*EXERCISE BRIEF*: For each line in the data below that holds "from", return a copy.

*INPUT DATA*:
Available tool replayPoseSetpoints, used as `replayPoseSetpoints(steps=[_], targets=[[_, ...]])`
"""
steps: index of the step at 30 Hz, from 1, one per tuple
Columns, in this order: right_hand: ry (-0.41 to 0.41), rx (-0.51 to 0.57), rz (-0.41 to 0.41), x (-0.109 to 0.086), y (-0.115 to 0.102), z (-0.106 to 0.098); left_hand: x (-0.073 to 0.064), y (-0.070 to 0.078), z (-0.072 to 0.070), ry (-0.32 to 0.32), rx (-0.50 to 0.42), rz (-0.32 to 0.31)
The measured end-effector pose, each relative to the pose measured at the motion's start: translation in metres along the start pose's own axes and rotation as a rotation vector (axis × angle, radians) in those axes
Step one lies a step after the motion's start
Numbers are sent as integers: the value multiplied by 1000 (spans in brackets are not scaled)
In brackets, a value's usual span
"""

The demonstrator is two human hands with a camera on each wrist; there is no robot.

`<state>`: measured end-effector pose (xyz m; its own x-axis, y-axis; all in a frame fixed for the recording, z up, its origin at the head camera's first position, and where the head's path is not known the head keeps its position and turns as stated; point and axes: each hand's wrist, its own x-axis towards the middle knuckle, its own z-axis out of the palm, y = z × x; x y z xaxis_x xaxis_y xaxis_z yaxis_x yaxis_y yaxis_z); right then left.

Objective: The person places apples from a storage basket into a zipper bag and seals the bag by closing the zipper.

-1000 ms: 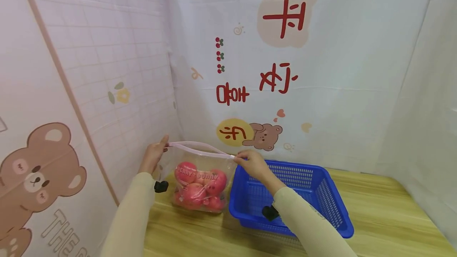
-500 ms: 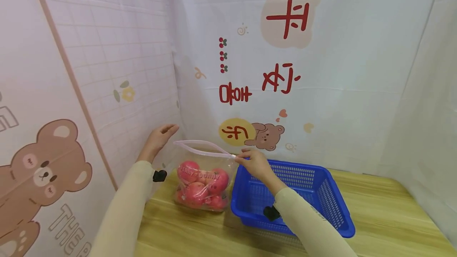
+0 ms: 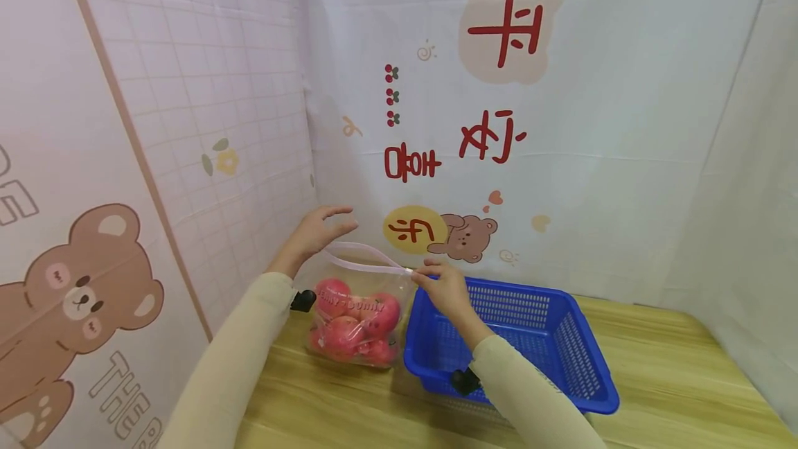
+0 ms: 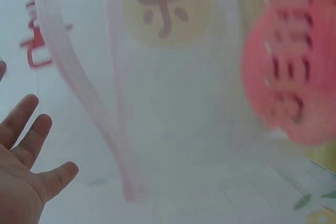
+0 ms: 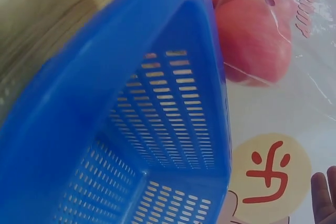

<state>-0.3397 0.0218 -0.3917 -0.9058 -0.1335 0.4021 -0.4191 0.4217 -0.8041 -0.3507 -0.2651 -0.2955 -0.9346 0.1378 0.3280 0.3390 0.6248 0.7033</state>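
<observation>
A clear zip bag (image 3: 368, 267) with a pink zip strip stands on the table, its mouth parted, several red apples (image 3: 341, 338) inside. My right hand (image 3: 445, 287) pinches the white slider (image 3: 408, 271) at the bag's right top corner. My left hand (image 3: 316, 231) hovers over the left top corner, thumb and fingers spread and holding nothing. In the left wrist view, that left hand (image 4: 23, 166) shows spread fingers beside the strip. Only a few fingers of the right hand (image 5: 326, 195) appear at the edge of the right wrist view.
A blue plastic basket (image 3: 511, 307) with slotted walls stands right beside the bag, under my right forearm. The wooden table (image 3: 661, 352) extends to the right. Printed cloth (image 3: 623, 123) hangs behind and on both sides.
My left hand has let go of the bag's left corner, lifted, and moved right over the bag's mouth. The right hand keeps its pinch at the slider; the bag stays in place.
</observation>
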Motion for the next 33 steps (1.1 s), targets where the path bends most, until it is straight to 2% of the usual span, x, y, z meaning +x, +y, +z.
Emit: replayPoseSetpoints(steps=[6, 10, 13, 18, 23, 28, 33], targets=[[45, 59, -22, -4, 5, 1, 6, 24, 25, -94, 106, 104], [73, 74, 10, -5, 5, 4, 6, 42, 41, -160, 183, 161], [83, 112, 66, -6, 4, 6, 6, 50, 54, -216, 244, 209], [97, 196, 148, -9, 3, 11, 3, 56, 70, -289, 346, 289], [97, 217, 180, -12, 1, 16, 0, 56, 80, -293, 473, 372], [102, 191, 180, -15, -2, 17, -1, 54, 86, -288, 495, 350], [116, 216, 197, -19, -2, 15, 0, 53, 92, -295, 497, 339]])
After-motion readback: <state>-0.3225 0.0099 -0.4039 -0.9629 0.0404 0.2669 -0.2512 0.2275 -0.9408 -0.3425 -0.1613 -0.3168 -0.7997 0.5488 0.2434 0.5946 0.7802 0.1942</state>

*ANSWER TO THE EXERCISE*:
steps: index of the step at 30 Hz, from 1, one per tuple
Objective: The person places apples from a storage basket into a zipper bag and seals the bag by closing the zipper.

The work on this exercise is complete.